Some of the lines below need repeating. Reproduce exactly those between the lines holding "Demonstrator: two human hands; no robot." and "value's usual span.", inclusive.

[Saved data entries]
== Segment start ==

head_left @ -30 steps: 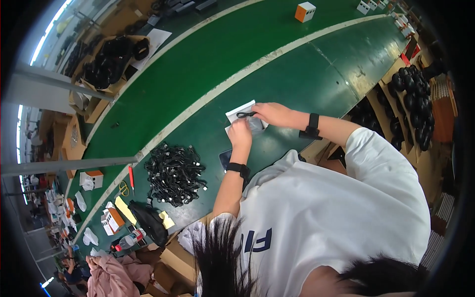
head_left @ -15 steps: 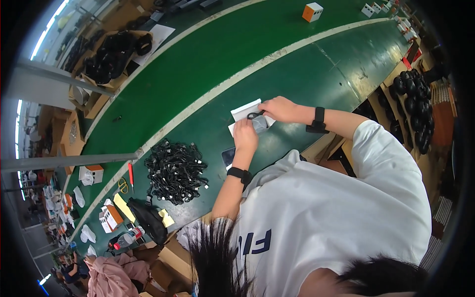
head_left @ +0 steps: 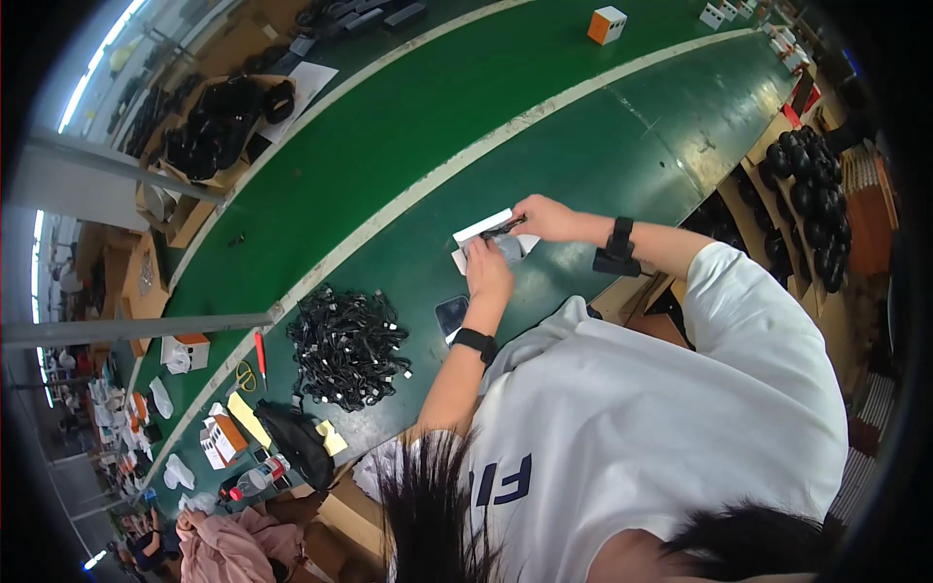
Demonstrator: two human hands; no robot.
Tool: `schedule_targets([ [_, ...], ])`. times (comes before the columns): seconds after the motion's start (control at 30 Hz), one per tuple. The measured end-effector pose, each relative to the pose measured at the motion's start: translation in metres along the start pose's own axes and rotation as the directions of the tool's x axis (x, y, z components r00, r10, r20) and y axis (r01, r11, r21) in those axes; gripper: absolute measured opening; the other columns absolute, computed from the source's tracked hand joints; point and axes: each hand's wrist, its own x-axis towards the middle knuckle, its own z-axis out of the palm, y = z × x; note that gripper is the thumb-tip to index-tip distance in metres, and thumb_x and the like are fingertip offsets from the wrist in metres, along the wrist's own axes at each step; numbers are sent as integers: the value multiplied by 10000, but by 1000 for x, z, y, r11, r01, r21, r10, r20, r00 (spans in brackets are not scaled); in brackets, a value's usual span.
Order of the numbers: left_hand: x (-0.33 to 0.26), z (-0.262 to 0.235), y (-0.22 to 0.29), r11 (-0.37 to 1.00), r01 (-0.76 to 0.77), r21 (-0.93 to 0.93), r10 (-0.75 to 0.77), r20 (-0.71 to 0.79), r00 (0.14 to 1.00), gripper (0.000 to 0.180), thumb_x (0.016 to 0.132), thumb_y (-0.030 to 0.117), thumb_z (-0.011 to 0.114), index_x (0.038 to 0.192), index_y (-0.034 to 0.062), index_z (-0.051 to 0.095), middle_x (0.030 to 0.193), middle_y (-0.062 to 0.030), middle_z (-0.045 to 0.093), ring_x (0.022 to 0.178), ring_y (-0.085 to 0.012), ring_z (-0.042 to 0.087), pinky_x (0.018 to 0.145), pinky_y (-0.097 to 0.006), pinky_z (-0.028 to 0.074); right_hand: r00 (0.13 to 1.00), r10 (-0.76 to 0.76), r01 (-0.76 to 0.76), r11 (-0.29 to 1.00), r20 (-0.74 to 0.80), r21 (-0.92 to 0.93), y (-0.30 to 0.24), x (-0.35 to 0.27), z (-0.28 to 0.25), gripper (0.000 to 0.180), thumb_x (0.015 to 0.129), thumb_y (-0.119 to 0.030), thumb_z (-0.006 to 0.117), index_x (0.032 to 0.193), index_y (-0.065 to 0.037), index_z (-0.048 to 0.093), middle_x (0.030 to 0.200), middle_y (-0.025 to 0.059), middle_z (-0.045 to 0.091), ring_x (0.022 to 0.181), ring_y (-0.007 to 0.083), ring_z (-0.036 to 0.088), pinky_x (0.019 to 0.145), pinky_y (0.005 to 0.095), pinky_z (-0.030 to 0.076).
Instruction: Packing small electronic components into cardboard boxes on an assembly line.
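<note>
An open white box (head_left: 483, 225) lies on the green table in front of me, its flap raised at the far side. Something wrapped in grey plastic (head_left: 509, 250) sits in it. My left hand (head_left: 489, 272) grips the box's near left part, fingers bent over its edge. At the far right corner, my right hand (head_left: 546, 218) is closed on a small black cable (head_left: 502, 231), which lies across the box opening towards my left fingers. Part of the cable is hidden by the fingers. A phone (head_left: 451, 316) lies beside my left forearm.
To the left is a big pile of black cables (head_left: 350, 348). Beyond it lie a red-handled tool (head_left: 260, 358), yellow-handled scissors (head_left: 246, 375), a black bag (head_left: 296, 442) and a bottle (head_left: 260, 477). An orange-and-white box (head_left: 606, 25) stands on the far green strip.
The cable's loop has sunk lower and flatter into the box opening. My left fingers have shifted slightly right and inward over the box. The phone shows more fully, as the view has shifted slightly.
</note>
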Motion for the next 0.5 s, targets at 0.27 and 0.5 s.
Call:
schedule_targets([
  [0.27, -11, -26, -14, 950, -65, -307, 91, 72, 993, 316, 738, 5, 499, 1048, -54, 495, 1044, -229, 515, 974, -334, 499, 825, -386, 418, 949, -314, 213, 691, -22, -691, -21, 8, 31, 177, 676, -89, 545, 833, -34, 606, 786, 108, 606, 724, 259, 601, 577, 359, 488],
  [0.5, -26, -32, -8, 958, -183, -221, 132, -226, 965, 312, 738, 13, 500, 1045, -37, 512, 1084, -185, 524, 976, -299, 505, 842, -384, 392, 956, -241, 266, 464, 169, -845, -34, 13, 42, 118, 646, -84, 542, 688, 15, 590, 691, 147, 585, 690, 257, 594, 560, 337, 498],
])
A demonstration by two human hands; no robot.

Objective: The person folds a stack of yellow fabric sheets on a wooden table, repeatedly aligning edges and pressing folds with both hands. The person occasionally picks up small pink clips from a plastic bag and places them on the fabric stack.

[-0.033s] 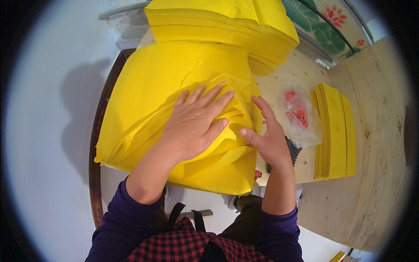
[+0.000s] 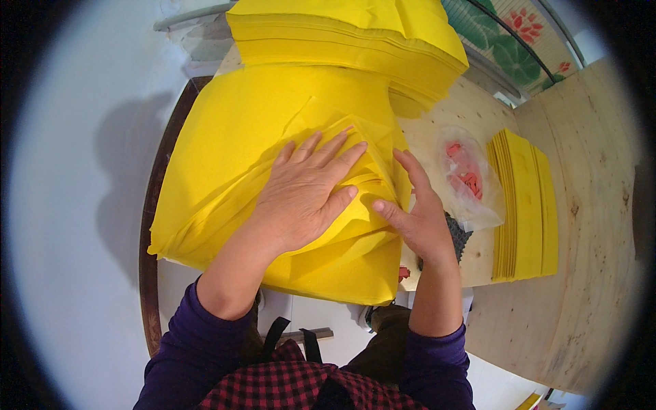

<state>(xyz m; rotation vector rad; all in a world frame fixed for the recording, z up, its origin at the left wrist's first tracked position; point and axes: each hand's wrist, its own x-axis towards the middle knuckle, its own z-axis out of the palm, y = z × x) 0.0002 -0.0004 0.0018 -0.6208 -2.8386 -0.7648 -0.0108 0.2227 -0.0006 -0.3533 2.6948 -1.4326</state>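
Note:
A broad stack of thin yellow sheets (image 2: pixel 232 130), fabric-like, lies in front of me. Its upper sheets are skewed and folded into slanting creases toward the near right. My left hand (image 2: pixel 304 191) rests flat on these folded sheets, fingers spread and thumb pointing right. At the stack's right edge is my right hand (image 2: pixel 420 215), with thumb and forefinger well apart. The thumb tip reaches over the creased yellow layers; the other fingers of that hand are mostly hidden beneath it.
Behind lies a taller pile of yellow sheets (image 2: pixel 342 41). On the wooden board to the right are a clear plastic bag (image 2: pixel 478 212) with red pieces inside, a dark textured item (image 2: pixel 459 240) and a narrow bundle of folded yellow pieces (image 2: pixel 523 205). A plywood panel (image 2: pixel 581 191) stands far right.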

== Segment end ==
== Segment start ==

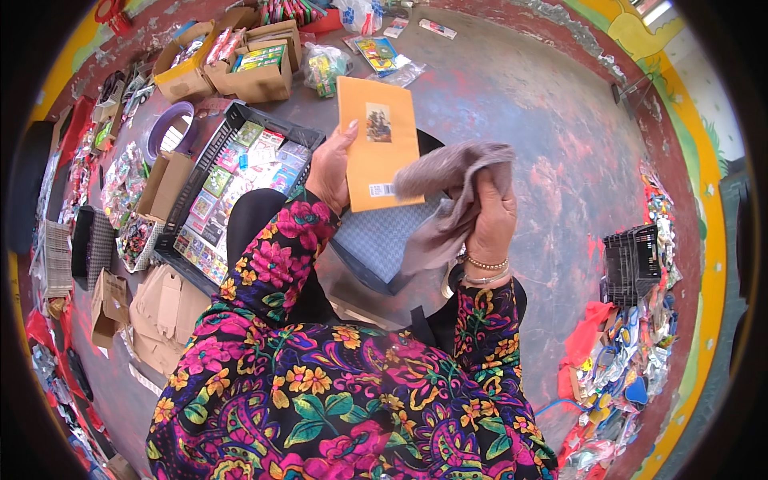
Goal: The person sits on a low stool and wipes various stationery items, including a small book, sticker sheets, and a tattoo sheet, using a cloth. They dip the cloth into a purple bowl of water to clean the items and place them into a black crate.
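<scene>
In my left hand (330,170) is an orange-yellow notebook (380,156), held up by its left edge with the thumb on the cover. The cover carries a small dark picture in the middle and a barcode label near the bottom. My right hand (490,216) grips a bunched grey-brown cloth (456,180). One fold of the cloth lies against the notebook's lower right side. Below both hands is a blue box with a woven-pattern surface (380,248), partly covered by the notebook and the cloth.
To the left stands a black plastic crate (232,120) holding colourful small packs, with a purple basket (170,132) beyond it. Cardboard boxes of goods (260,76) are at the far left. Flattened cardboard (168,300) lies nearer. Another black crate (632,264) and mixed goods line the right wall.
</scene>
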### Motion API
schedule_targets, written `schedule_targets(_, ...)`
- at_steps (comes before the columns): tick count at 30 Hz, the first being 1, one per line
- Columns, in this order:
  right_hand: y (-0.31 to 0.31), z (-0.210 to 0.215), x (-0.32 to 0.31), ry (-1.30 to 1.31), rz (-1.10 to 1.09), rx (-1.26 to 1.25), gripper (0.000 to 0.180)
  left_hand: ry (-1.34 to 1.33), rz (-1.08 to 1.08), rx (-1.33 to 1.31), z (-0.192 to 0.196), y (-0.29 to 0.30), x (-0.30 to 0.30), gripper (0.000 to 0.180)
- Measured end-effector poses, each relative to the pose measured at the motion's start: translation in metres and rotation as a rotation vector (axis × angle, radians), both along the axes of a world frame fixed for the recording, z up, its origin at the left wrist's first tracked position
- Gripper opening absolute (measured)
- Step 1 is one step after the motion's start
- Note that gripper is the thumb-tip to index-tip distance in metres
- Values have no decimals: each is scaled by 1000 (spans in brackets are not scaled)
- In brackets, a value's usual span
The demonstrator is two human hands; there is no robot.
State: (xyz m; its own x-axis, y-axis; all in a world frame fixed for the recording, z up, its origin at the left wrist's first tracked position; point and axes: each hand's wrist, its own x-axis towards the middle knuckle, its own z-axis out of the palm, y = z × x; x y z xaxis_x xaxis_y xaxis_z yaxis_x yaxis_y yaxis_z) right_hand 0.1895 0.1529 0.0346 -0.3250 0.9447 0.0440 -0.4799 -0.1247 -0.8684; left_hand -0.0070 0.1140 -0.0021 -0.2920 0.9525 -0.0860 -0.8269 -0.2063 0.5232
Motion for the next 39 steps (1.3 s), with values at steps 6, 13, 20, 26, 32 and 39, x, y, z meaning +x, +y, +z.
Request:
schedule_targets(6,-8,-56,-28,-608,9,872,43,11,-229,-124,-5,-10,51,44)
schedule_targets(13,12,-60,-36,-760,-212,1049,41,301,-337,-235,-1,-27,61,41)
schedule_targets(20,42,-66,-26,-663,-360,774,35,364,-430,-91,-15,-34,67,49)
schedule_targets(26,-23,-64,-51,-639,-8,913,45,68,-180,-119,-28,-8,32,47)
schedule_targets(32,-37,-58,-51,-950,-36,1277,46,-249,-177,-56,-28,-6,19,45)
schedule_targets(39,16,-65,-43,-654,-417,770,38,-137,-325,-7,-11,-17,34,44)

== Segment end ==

Answer box ->
Demonstrator: two human hands; no robot.
Tool: `schedule_targets([ [_, ...], ])`. times (comes before the columns): seconds after the motion's start (control at 30 Hz), one per tuple. The measured end-effector pose, each relative to the pose measured at the motion's start: translation in metres along the start pose's own axes and rotation as the directions of the tool's x axis (x, y, z components r00, r10, r20) and y axis (r01, r11, r21) in those axes; gripper: absolute measured opening; the other columns absolute, computed from the source's tracked hand joints; point and axes: each hand's wrist, its own x-axis towards the middle knuckle, its own z-axis out of the palm, y = z × x; note that gripper is the thumb-tip to index-tip distance in metres, and thumb_x and the like are fingertip offsets from the wrist in metres, along the wrist's own axes at each step; numbers are sent as integers: the value multiplied by 10000, but by 1000 for x, z, y, r11, r01, r21, r10, r20, r00 (spans in brackets are not scaled); in brackets, a value's usual span.

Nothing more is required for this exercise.